British exploration company Tullow Oil says it expects to sign an agreement with the government before the end of the year that will pave the way for the construction of a pipeline to transport crude petroleum from Turkana to the Kenyan coast.
The joint venture agreement (JDA) will be followed by studies on the pipeline’s technical requirements as well as its financing and ownership structure.
Plans to construct the pipeline were set back by the withdrawal by Uganda, which opted to sign a deal with Tanzania for a separate pipeline, citing security concerns over the Kenya route.
The British oil explorer disclosed in a trading update released Wednesday that the signing of the contract — together with African Oil and Maersk Companies — will also permit them to investigate the social and environmental impact of the 865km pipeline.
President Uhuru Kenyatta in August announced that the agreement had been “concluded”.
Tullow, in a trading update released Wednesday, said the negotiations were in fact concluded last month and that it expects that the agreement will be “executed” by the end of the year.
“The JDA will allow important studies to commence such as Front End Engineering Design (FEED), Environmental and Social Impact Assessments (ESIA), as well as studies on pipeline financing and ownership,” Tullow said in the statement.
FEED, the engineering process that comes after the conceptual design or feasibility study, focuses on the technical requirements and approximate investment costs for a project.
Tullow’s count of the Turkana oil reserves stands at 750 million barrels — which is considered economically viable at the current prices of $46 a barrel.
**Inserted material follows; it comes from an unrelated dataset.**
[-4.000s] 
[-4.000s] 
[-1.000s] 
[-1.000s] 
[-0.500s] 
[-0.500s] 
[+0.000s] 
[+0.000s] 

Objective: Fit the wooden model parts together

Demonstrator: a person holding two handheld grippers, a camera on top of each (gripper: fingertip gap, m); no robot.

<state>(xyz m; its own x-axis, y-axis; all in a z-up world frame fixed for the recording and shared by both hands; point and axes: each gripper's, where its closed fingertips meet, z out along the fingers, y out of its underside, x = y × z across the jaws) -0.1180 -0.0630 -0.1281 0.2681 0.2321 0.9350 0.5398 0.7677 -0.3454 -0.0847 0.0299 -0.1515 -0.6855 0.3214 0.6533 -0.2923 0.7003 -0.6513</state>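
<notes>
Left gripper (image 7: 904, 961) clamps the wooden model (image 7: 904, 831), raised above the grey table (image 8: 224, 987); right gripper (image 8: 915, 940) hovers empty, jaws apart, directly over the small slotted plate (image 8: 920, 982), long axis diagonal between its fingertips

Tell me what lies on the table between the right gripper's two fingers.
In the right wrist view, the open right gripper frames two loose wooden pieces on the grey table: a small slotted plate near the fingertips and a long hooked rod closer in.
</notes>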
One barrel is equivalent to 159 litres.
The construction of the oil pipeline linking the Turkana oilfields to the Lamu port is expected to begin in 2018 and end in 2021 at a cost of approximately Sh210 billion.
The pipeline is expected to have the capacity to move between 80,000-120,000 barrels of oil per day. At that rate, it would take 20 years to exhaust the Turkana oil deposits.
Tullow, which first struck oil in 2012, says it is preparing to execute the Early Oil Pilot Scheme (EOPS) that will see it export 2,000 barrels of crude oil per day by road as a precursor to the Full Field Development (FFD).
The plan will utilise five existing wells to produce oil which will then be transported to Turkana and Mombasa by road in insulated tankers, according to the government.
Critics of the plan, which is to deliver its first product mid next year, say transporting these minimal amounts of oil via road is not cost-effective.
The government and Tullow have, however defended the plan, saying it will provide important logistical and technical information important for commercial oil production.
“This data will help the operators of the project understand the behaviour of oil reservoirs and how they transform as they produce oil,” Energy principal secretary Andrew Kamau said in a newspaper opinion article last month.
Tullow also announced that, together with its JV partners, it will restart exploration drilling in the South Lokichar basin next month.
The partner firms will drill two new wells, Etete and Erut, as well as appraise two others in the Ngamia and Amosing fields that have already proved to have oil reserves.